= Cognitive Research Corporation Driving Simulator =

The Cognitive Research Corporation Driving Simulator (CRCDS) is a PC-based driving simulator used to test the effects of various factors (such as age, trauma, neurologic disease, alcohol and fatigue) on driving performance. The CRCDS software is ported from the National Advanced Driving Simulator (NADS).

==Specifications==
Cognitive Research Corporation (CRC) designed the CRCDS for pharmaceutical research use. The system consists of a single PC, three 21-inch LCD monitors (105-degree field of view), a full-size steering wheel and pedals, an instrument panel display, a 2.1 audio system, a tactile transducer, and a separate display for the Coach/Instructor.

==Simulator scenarios==

===Country Vigilance scenario===
The monotonous Country Vigilance scenario has been demonstrated to be sensitive to detecting the effects of fatigue or sleepiness on driving performance. This scenario has been used for evaluating patients with a variety of conditions including Obstructive Sleep Apnea (OSA), measuring the effects of sleep deprivation, chronic primary insomnia, and is sensitive to CNS depressants (e.g., alcohol and sedating antihistamines).

===Screening scenario===
This is a brief drive that comprises several minutes of the Country Vigilance Scenario. The purpose of this drive is to provide an introductory experience for the participant and to determine if they are likely to experience simulator sickness when using the driving simulator.

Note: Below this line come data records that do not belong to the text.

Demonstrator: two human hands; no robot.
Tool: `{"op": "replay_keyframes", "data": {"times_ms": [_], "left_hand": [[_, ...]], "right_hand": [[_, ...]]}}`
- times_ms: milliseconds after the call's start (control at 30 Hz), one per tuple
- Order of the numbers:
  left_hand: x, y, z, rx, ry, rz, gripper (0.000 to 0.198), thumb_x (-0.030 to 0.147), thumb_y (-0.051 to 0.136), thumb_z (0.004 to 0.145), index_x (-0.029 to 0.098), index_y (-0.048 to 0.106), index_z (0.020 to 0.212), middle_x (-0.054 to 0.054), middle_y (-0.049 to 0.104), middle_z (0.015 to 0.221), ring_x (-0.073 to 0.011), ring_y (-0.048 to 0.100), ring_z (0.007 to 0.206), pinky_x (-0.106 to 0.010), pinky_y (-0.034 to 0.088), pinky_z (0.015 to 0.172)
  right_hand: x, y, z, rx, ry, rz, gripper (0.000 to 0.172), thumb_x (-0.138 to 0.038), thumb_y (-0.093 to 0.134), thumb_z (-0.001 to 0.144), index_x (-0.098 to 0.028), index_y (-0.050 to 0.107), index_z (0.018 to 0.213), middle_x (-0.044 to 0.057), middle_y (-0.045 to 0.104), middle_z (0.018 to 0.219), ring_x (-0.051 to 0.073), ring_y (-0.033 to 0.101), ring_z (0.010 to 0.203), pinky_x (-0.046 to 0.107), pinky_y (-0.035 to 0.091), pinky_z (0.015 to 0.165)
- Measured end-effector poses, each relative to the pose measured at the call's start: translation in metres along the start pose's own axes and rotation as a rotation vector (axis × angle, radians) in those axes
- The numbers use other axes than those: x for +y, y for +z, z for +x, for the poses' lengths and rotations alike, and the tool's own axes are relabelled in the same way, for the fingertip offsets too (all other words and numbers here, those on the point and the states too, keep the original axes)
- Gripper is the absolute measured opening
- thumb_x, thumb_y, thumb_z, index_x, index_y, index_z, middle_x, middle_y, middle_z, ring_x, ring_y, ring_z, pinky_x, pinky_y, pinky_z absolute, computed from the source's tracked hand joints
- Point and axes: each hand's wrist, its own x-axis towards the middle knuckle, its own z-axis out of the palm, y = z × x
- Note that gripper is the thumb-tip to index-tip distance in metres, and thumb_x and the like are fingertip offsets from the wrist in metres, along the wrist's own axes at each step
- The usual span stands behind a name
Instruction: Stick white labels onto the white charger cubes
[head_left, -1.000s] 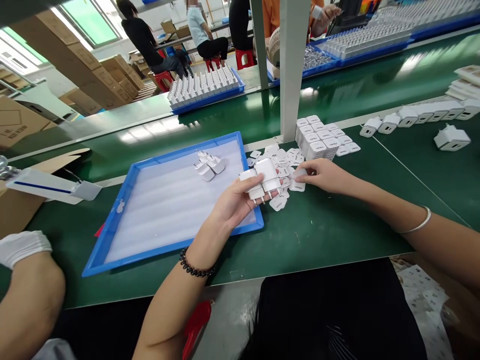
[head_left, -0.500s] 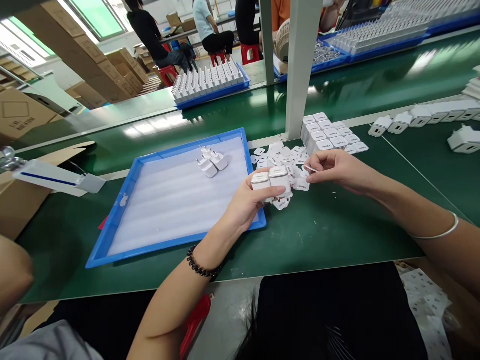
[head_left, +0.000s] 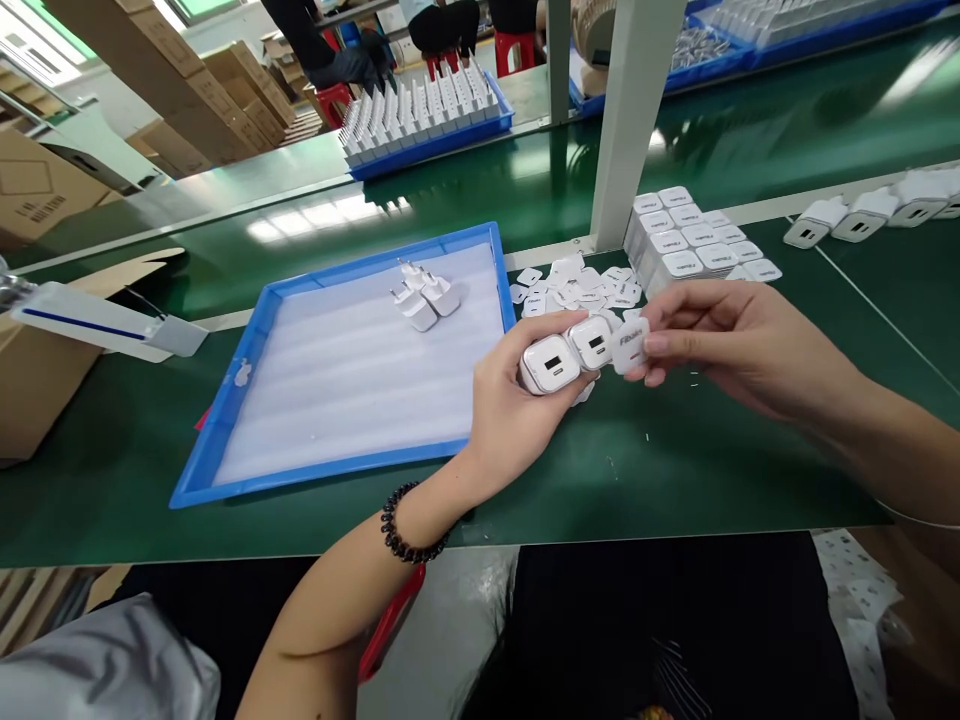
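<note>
My left hand (head_left: 504,415) is closed around two white USB chargers (head_left: 553,364), side by side, with their port faces turned up toward me. Between the thumb and fingers of my right hand (head_left: 712,335) is a thin white printed plastic cover (head_left: 628,346), held right beside the second charger. Whether the cover touches that charger I cannot tell. Behind my hands lies a loose heap of similar white covers (head_left: 574,285). Neat stacks of covers (head_left: 682,262) stand just beyond my right hand. A few plug-ended chargers (head_left: 424,300) rest in the blue-rimmed tray (head_left: 345,462) to the left.
A metal post (head_left: 630,120) rises at the table's back edge. Along the right side runs a row of chargers (head_left: 862,220). A blue tray of upright plugs (head_left: 427,115) sits across the green surface. Cardboard boxes (head_left: 45,390) and a white clamp-like arm (head_left: 97,320) are at left.
My left hand has tipped the two chargers so their port faces show. My right hand has brought the cover closer to them and turned its printed side into view. The camera has tilted down.
</note>
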Motion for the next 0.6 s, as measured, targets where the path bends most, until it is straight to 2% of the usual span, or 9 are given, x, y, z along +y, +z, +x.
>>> {"op": "replay_keyframes", "data": {"times_ms": [67,200,400,600], "left_hand": [[0.002,0.000,-0.002,-0.005,0.039,0.021,0.028,0.021,0.080,0.082,0.021,0.070,0.108,-0.006,0.075,0.120,-0.0244,0.068,0.117,-0.041,0.052,0.105],[0.003,0.002,-0.005,-0.043,0.093,0.018,0.026,0.025,0.077,0.086,0.023,0.070,0.111,-0.005,0.073,0.124,-0.0255,0.067,0.121,-0.045,0.050,0.110],[-0.005,0.005,-0.004,-0.053,0.288,0.027,0.032,0.027,0.080,0.083,0.026,0.071,0.114,-0.004,0.075,0.120,-0.0256,0.071,0.113,-0.044,0.059,0.098],[-0.002,0.004,-0.004,-0.047,0.280,0.056,0.030,0.029,0.080,0.084,0.028,0.072,0.113,-0.004,0.075,0.119,-0.0266,0.072,0.111,-0.046,0.062,0.096]], "right_hand": [[0.000,0.005,-0.005,0.014,-0.037,-0.046,0.018,-0.036,0.084,0.077,-0.021,0.073,0.075,0.002,0.070,0.078,0.014,0.064,0.063,0.032,0.053,0.061],[0.003,0.011,-0.011,0.054,-0.117,-0.060,0.012,-0.032,0.082,0.081,-0.024,0.075,0.074,-0.001,0.065,0.077,0.010,0.053,0.061,0.027,0.042,0.055],[0.006,0.010,-0.009,0.020,-0.173,-0.037,0.010,-0.027,0.083,0.080,-0.024,0.075,0.075,-0.002,0.063,0.072,0.011,0.055,0.065,0.026,0.043,0.061],[0.001,0.013,-0.009,0.030,-0.177,-0.075,0.013,-0.026,0.084,0.079,-0.023,0.074,0.072,-0.003,0.063,0.070,0.011,0.055,0.064,0.026,0.044,0.059]]}}
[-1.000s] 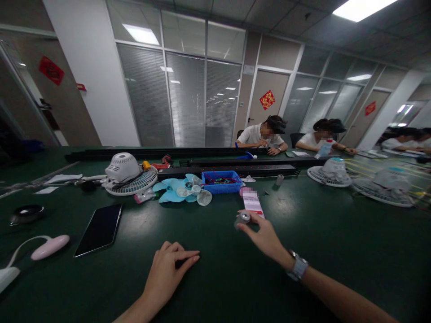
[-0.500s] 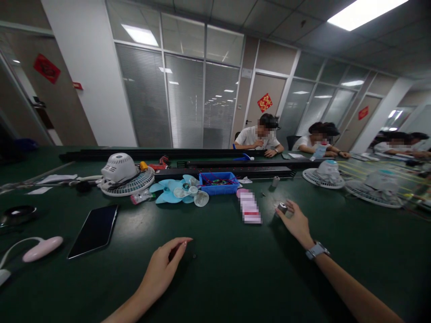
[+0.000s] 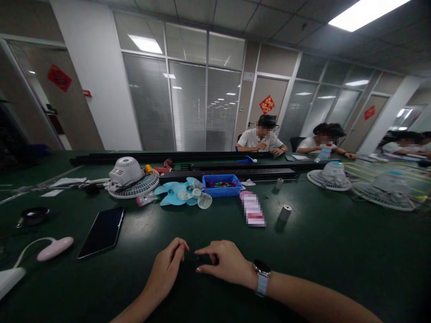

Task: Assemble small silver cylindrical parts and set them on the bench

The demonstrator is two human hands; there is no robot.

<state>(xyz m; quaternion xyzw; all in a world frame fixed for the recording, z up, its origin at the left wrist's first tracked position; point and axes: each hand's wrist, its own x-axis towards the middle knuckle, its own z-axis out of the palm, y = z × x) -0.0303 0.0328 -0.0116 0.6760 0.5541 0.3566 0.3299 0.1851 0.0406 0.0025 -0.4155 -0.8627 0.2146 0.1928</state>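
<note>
My left hand rests low over the green tabletop, fingers curled and thumb pressed toward the index finger. Whatever it may hold is hidden. Facing it is my right hand, wearing a watch, with thumb and index finger apart. A tiny object, too small to name, lies between those fingertips, apparently ungripped. Beyond the right hand stands a small grey metal cylinder with a white top, untouched. A similar cylinder is farther back.
A tablet and a pink-ended lamp lie at left. Across the middle are a white fan housing, light-blue fan blades, a blue bin of wired parts and a pink package. Co-workers sit opposite.
My right hand has let go of the grey cylinder, leaving it standing on the table, and moved left and nearer to the tiny object beside my left hand. The left hand stays about in place.
</note>
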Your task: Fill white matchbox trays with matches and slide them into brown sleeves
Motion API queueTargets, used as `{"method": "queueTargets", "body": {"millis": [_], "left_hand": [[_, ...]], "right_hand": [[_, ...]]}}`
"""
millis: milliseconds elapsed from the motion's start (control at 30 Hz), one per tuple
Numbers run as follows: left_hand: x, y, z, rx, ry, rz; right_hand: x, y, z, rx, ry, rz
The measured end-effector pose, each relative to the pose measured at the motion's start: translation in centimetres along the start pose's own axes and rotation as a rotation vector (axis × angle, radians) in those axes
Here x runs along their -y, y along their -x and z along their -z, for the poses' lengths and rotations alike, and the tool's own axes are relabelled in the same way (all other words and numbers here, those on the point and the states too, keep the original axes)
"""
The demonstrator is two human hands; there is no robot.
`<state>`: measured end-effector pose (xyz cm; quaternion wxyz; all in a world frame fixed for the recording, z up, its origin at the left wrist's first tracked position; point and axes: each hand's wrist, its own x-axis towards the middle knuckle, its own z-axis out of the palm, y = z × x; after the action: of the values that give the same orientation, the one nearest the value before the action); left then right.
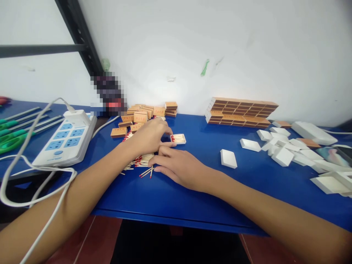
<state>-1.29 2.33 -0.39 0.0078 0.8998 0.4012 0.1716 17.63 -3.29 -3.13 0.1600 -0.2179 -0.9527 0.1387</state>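
Observation:
My left hand (150,135) rests knuckles-up over a loose pile of red-tipped matches (139,161), its fingers curled down at the pile's far side; what they grip is hidden. Just in front of it, my right hand (176,165) lies on the blue table (192,198) with fingers bent down onto the matches' near edge. A small open white tray of matches (178,138) sits just past the fingertips of both hands.
Filled brown matchboxes (140,116) are heaped behind the left hand. A stacked block of brown sleeves (239,112) stands by the wall. Empty white trays (277,146) lie scattered right, one alone (228,158). A power strip (67,137), cables and green-handled tools (16,130) lie left.

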Motion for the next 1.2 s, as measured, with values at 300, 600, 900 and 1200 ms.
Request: {"method": "queueTargets", "body": {"millis": [300, 600, 900, 1200], "left_hand": [[0.0, 0.0, 0.0, 0.010, 0.008, -0.005], [-0.2, 0.1, 0.2, 0.024, -0.002, 0.017], [-0.3, 0.0, 0.1, 0.024, 0.002, 0.010], [0.0, 0.1, 0.0, 0.023, -0.017, -0.002]], "right_hand": [[0.1, 0.0, 0.2, -0.027, -0.012, -0.041], [1.5, 0.1, -0.3, -0.015, -0.037, -0.030], [1.7, -0.2, -0.3, 0.012, -0.070, -0.133], [-2.2, 1.8, 2.7, -0.182, 0.051, -0.204]]}}
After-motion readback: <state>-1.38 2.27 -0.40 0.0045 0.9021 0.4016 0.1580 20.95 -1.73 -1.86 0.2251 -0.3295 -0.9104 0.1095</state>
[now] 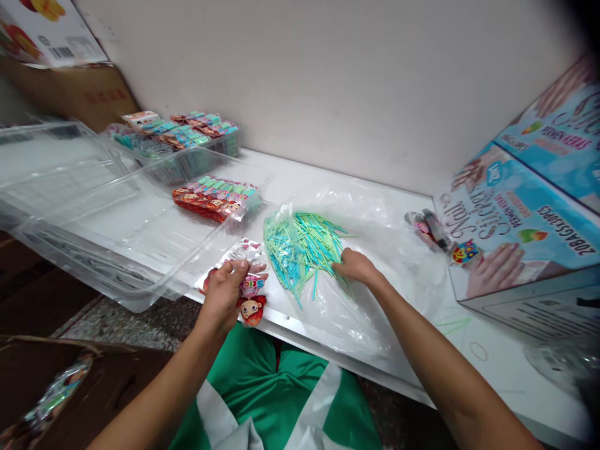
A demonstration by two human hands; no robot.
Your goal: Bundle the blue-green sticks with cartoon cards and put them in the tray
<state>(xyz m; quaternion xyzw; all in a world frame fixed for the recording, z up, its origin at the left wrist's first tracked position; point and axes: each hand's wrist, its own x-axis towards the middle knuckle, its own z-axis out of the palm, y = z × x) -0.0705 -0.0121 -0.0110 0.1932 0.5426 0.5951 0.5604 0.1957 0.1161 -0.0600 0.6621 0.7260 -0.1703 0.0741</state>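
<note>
Pinching a small clear cartoon-printed packet (249, 294) in the left hand (224, 297) at the white table's (492, 369) near edge, mouth tilted up. Reaching with right hand (354, 265), fingertips pressed together, into the loose pile of turquoise and green thin plastic sticks (300, 247) spread on a clear plastic sheet (375, 300), just beside the packet.

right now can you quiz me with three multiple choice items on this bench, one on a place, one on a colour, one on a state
1. Where does the right hand rest?
A. on the pile of sticks
B. inside the clear tray
C. on the printed box

2. What colour are the sticks?
A. red and black
B. blue and green
C. white

3. What is the left hand doing?
A. lying flat and empty
B. holding a small packet in its grip
C. lifting the tray

Answers:
1 A, its fingers touch the pile's edge on the plastic sheet.
2 B, they show turquoise and light green.
3 B, its fingers close around the cartoon-printed packet at the table edge.
</note>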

===Familiarization scenario===
The purpose of this drive is to provide standardized instructions on the operation of the driving simulator. It comprises several minutes of the Country Vigilance Scenario, followed by several minutes of the Country Vigilance Scenario with a divided attention task.

===Practice scenario===
This scenario was designed to provide the participant with the standardized practice of the driving tasks being completed during testing. The Practice Scenario consists of several minutes of the Country Vigilance Scenario Driving.